Bir eksik İzmirli için fetvaydı... O da oldu!
“İzmirli” CHP ile örtüşüyor sananlar fena halde aldanıyor.
Taha Akyol dün “İzmir’in Cumhuriyet dönemi siyaset tarihinde bu şablona uymayan özellikleri”ni yazmıştı.
“Atatürk döneminde çok partiye geçiş denemesi olan Fethi beyin ‘Serbest Fırkası’ en büyük ilgiyi İzmir’de görmüştü.
Bayar, Menderes DP’sinin, Özal ANAP’ının kalesi İzmir’di.”

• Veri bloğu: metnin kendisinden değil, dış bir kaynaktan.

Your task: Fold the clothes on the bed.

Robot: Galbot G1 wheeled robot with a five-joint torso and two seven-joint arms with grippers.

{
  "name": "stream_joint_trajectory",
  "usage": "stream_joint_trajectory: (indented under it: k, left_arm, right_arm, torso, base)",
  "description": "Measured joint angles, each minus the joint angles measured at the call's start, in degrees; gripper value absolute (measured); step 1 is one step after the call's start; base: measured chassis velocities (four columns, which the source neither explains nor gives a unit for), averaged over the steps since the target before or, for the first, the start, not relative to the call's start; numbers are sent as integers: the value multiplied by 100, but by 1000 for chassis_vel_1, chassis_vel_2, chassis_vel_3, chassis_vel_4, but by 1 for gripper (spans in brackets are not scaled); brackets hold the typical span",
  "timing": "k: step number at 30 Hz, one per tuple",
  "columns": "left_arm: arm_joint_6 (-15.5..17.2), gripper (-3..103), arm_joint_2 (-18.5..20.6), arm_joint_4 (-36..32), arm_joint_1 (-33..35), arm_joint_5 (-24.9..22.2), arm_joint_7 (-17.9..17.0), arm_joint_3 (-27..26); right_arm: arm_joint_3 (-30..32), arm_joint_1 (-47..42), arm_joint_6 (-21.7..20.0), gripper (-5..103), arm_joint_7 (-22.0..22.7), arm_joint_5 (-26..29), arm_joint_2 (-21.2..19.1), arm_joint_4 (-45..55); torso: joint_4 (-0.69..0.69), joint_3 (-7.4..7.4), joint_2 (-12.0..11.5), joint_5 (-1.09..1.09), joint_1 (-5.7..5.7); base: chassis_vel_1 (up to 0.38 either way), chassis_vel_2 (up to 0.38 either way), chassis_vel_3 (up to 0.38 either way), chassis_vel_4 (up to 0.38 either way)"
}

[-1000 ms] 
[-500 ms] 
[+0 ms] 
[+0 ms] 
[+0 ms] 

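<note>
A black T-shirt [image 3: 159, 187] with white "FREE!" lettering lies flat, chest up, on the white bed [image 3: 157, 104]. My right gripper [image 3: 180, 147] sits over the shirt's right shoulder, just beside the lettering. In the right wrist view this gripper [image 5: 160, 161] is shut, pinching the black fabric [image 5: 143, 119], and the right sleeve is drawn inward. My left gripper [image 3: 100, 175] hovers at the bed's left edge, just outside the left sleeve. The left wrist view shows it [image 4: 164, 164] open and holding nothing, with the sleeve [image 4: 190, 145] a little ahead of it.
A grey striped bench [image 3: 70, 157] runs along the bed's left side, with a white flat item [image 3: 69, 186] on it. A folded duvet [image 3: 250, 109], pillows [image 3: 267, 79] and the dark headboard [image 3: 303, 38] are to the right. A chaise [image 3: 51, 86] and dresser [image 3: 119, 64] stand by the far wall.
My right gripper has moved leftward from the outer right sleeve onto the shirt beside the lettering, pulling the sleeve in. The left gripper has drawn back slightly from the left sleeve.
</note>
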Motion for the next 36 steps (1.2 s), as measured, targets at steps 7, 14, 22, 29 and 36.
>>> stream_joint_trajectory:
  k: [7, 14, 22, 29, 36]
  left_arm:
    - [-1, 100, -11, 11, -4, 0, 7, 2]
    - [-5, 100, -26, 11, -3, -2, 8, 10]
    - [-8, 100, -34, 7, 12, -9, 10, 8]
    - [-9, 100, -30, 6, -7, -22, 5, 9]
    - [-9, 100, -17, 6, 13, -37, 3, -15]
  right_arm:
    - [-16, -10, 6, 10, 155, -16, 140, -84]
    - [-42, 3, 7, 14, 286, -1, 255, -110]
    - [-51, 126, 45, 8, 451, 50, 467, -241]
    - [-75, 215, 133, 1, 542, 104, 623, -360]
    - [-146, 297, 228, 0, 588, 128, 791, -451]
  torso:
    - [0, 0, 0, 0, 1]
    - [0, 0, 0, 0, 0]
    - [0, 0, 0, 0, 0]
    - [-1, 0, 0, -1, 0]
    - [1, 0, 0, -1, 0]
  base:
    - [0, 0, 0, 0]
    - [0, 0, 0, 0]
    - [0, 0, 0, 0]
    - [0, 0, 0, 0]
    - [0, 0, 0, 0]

Mealen yansıttığım bu satırlara ilave yapayım.
Demirel’in Başbakanlığı döneminde “Asfalt Osman” diye anılan Osman Kibar’ın Belediye Başkanlığı süresince İzmir AP’nindi.
Bunlar “liberal sağ” eğilimlerin İzmir’i...
Ama...
Ecevit’in CHP oylarını yüzde 42’ye yükselttiği dönemde o zamana kadar adı sanı bilinmeyen “boksör İhsan” lakaplı İhsan Alyanak CHP’den İzmir Belediye Başkanı seçildi.
Bir süredir İzmir Belediyesi CHP’li başkanların.
Bu arada Özal’ın partisinden olmakla beraber sağın bugünkü AK Parti renk tonuna daha yakın olan Burhan Özfatura’yı da İzmirliler seçti.
.................
Yani...
Elbette “sofu” biri değil ama AK Parti rengine yakın tonda olan biri İzmir Belediye Başkanı seçilebilir.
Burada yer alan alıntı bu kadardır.